I am currently reading “The Good Germans, Resisting the Nazis, 1933 – 1945” by Catrine Clay. I am ¾ of the way through and am having a short rest break. She describes very well the way in which the NSDAP achieved a firstly, place in Government and then speedily, absolute power, and the increasingly onerous and hostile measures they put in place against their perceived opponents among their own people, and of course, the Jewish people simply for being Jewish. At first the members of other political parties and those with no particular interest in politics thought that life would go on as usual, political debate and activity would carry on and the normal way of life would be as before. But as soon as the NSDAP achieved power in January 1933 they set about organising concentration camps, the first of which was up and running in March of the same year. Political parties other than the NSDAP were soon proscribed and their members began to be arrested and “disappeared”.

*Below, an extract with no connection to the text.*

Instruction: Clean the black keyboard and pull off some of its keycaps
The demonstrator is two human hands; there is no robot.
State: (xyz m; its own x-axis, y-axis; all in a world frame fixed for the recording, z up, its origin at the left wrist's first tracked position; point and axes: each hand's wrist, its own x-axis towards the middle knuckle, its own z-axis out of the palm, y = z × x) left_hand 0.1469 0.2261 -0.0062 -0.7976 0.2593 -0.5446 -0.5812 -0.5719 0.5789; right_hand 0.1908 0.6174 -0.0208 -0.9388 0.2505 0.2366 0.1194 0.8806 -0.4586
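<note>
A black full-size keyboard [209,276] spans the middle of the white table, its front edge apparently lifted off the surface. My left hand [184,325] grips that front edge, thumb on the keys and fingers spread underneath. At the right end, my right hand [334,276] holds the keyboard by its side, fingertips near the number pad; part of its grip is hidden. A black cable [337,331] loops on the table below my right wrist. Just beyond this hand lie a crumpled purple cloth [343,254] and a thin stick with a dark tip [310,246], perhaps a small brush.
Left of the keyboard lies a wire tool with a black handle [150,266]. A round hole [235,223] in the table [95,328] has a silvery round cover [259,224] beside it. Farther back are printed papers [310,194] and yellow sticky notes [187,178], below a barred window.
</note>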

People who had been against Hitler and the NSDAP from the start soon realised that they must keep their opinions to themselves, and as time went on, many joined the party and outwardly became Nazis (an abbreviation of the full title of the NSDAP) in order to keep their jobs and their businesses going. As the Nazi rule tightened its grip, so people who would never have thought of actively resisting their Government found themselves convinced that there was no other way of getting rid of them except by some sort of action. The author discusses and describes the dilemmas of such people as they found themselves driven to contemplate violence of one sort or another including for some, the assassination of Hitler himself. She does so by following the individual lives of some very different Germans through the period in question.
I have had to pause my reading several times as the parallels between the Germany of the 1930s and 40s under Hitler and the America of recent history under Trump, the lies and disinformation of the Conservative Party in this country since 2016, and now, of course, the extraordinary statements and actions coming out of Russia in its attack on Ukraine become all too plain and horribly relevant, and very painful to someone of my age who lived through the Nazi era. The dilemma remains, and anyone reading the pages of Twitter can see it being acted out. Hatred of the Conservative Government in this country is repeatedly expressed, and people ask over and over again, “What can we do ?” and are made to realise that the answer is “nothing” until there is a General Election (under a non representative electoral system), unless civil disobedience and its accompanying violence and destruction of property is invoked. We have seen a failed attempt to take over the White House by illegal means in the USA, driven by Trump, and Russia is currently pursuing a policy of “lebensraum” against Ukraine, but without the easy walk overs of Hitler in Austria and the Sudetenland.
It is a book (there are others too) which needs to be read more widely in today’s UK if only to open people’s eyes to the situation in which they are living. But that sort of reading is, I think, a minority activity today, and the media which could warn people is either too timid, or unaware, or controlled by the hostile interests themselves.